• ABOUT THIS TASK: Only the lines from the top of the following listing through the line with "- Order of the" belong in your answer, exactly as written.

• GIVEN RECORDS:
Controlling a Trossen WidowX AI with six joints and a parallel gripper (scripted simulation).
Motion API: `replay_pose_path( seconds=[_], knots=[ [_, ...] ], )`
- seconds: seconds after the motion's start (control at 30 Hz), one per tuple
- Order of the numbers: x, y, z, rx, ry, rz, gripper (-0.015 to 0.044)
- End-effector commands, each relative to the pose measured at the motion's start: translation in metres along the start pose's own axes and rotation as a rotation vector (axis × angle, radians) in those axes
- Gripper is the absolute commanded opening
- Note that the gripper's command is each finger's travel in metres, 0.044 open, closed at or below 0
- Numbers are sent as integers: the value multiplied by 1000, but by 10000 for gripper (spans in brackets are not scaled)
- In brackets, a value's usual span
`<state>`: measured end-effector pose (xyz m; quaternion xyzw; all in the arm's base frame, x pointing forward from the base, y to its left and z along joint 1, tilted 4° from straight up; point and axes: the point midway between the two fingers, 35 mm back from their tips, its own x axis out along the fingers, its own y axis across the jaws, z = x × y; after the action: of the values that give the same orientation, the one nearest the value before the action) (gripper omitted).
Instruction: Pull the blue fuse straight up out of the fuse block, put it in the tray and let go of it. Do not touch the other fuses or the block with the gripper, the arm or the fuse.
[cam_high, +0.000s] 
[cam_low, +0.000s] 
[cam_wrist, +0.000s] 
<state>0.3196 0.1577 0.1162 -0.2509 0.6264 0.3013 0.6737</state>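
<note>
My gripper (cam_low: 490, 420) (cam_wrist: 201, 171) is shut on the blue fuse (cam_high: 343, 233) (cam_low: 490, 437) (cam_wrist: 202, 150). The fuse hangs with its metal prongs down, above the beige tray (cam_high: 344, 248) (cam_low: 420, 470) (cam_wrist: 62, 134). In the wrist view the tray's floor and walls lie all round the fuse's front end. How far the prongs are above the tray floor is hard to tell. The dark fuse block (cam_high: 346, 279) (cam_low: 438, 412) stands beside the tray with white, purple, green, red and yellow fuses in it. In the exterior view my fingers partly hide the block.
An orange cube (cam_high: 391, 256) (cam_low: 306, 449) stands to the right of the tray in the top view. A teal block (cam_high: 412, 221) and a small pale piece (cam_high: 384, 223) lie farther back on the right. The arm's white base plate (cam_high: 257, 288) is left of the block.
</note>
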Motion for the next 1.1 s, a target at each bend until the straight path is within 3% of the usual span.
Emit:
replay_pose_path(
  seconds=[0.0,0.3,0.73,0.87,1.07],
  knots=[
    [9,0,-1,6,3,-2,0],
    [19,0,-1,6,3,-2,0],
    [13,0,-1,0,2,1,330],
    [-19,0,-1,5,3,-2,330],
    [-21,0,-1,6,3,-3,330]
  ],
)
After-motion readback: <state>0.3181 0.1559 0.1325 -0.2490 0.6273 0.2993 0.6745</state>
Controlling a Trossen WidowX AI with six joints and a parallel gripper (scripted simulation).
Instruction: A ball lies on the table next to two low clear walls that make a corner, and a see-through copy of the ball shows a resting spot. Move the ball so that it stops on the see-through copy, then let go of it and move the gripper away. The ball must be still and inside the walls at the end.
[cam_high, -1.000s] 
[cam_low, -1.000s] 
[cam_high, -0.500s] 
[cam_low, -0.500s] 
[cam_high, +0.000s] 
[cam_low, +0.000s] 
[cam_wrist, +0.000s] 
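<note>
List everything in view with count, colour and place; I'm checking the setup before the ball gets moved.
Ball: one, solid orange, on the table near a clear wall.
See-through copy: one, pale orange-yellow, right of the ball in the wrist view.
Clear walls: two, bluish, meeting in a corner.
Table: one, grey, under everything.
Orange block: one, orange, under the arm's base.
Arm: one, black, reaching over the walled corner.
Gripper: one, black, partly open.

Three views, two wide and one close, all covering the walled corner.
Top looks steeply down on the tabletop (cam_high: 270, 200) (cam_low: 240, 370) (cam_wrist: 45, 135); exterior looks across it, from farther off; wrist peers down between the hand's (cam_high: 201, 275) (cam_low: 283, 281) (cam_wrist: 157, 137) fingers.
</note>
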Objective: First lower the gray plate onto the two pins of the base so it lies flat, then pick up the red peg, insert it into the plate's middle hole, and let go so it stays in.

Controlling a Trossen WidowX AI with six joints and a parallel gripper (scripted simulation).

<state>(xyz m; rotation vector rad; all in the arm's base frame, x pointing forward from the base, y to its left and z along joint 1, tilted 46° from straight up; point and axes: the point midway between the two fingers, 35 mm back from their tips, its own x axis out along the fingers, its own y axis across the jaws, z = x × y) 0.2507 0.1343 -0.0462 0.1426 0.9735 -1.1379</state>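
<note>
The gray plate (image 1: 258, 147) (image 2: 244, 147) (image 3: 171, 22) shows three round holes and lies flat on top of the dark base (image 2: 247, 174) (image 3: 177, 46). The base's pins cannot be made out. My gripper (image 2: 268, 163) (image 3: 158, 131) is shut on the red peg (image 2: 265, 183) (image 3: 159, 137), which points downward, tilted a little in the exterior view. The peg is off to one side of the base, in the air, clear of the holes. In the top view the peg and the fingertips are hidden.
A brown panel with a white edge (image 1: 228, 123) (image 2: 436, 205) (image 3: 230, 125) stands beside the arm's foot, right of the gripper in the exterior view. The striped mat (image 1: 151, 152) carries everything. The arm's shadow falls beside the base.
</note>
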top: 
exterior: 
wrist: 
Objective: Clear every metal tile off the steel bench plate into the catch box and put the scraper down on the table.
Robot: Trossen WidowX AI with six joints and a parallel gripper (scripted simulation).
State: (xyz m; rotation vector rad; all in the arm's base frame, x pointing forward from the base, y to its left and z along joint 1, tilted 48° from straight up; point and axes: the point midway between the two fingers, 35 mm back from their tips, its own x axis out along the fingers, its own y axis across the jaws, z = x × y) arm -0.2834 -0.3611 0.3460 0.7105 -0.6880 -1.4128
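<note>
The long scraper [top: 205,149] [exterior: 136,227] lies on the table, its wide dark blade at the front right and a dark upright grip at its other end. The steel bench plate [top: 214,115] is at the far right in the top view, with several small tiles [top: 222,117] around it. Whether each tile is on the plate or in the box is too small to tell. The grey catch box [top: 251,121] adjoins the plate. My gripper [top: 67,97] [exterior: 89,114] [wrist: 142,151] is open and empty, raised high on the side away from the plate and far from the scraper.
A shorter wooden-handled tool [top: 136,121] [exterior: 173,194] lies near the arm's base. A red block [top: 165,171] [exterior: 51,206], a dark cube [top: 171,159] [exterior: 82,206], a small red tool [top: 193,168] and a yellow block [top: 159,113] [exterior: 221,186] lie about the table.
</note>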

• EXERCISE RESULT:
Controlling a Trossen WidowX AI with six joints and a parallel gripper (scripted simulation).
Motion API: `replay_pose_path( seconds=[_], knots=[ [_, ...] ], )`
- seconds: seconds after the motion's start (control at 30 Hz), one per tuple
- Order of the numbers: x, y, z, rx, ry, rz, gripper (-0.015 to 0.044)

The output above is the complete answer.